EXERCISE OBJECTIVE:
Word for word, reproduce every line of the data.

STORED DATA:
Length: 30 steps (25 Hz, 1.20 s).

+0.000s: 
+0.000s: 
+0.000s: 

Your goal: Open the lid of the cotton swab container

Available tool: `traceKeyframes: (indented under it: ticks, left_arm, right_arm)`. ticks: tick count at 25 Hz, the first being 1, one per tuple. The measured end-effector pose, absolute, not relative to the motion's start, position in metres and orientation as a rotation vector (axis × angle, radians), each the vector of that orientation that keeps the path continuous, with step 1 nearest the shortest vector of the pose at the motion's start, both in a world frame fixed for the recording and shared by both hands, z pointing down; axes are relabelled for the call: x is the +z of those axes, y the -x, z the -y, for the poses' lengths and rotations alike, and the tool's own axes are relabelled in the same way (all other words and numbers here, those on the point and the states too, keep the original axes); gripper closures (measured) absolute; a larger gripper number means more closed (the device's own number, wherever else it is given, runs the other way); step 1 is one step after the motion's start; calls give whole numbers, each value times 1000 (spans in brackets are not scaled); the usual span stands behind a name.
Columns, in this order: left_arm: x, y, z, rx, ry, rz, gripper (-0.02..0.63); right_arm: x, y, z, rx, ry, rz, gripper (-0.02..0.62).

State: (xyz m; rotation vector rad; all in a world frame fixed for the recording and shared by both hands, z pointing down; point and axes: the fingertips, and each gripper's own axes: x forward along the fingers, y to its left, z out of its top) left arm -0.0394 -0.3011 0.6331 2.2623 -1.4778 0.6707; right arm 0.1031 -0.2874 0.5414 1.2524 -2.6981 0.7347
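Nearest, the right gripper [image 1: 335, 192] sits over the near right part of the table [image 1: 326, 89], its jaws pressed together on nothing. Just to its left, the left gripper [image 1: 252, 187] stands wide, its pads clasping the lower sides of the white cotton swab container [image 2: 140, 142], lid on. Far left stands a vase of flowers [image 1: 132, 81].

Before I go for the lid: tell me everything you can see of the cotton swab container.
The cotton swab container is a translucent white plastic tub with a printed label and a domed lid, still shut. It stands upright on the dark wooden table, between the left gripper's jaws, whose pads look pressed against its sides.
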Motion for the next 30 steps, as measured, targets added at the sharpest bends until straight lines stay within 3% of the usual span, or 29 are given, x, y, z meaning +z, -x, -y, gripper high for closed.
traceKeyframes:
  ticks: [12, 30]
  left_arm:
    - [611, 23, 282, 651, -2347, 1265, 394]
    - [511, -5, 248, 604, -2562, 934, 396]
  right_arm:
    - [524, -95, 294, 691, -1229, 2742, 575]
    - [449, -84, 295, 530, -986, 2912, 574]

RESULT OF THIS EXERCISE:
Length: 30 steps (25 Hz, 1.20 s).

+0.000s: 
+0.000s: 
+0.000s: 

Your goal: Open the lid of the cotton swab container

Available tool: `traceKeyframes: (indented under it: ticks, left_arm, right_arm)`. ticks: tick count at 25 Hz, the first being 1, one per tuple. The measured end-effector pose, absolute, not relative to the motion's start, position in metres and orientation as a rotation vector (axis × angle, radians), each the vector of that orientation that keeps the path continuous, with step 1 nearest the shortest vector of the pose at the motion's start, both in a world frame fixed for the recording and shared by both hands, z pointing down; axes are relabelled for the call: x is the +z of those axes, y the -x, z the -y, for the poses' lengths and rotations alike, and the tool's own axes are relabelled in the same way (all other words and numbers here, those on the point and the states too, keep the original axes); gripper closures (measured) absolute; a larger gripper number means more closed (the device's own number, wherever else it is given, runs the other way); step 1 is one step after the motion's start; calls give whole numbers, each value times 1000 (spans in brackets are not scaled); the usual span stands behind a name.
Columns, in this order: left_arm: x, y, z, rx, ry, rz, gripper (-0.02..0.63); right_arm: x, y, z, rx, ry, rz, gripper (-0.02..0.62).

State: (xyz m; rotation vector rad; all in a world frame fixed for the recording and shared by both hands, z pointing down; point and axes: the fingertips, and each gripper's own axes: x forward along the fingers, y to its left, z out of its top) left arm -0.0394 -0.3011 0.6331 2.2623 -1.4778 0.6707; right arm 0.1031 -0.2874 0.5414 1.2524 -2.6981 0.7347
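Nearest, the right gripper [image 1: 335, 192] sits over the near right part of the table [image 1: 326, 89], its jaws pressed together on nothing. Just to its left, the left gripper [image 1: 252, 187] stands wide, its pads clasping the lower sides of the white cotton swab container [image 2: 140, 142], lid on. Far left stands a vase of flowers [image 1: 132, 81].

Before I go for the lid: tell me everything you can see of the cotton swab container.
The cotton swab container is a translucent white plastic tub with a printed label and a domed lid, still shut. It stands upright on the dark wooden table, between the left gripper's jaws, whose pads look pressed against its sides.
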Motion for the next 30 steps, as measured, targets added at the sharpest bends until straight lines stay within 3% of the usual span, or 29 are given, x, y, z meaning +z, -x, -y, gripper high for closed.
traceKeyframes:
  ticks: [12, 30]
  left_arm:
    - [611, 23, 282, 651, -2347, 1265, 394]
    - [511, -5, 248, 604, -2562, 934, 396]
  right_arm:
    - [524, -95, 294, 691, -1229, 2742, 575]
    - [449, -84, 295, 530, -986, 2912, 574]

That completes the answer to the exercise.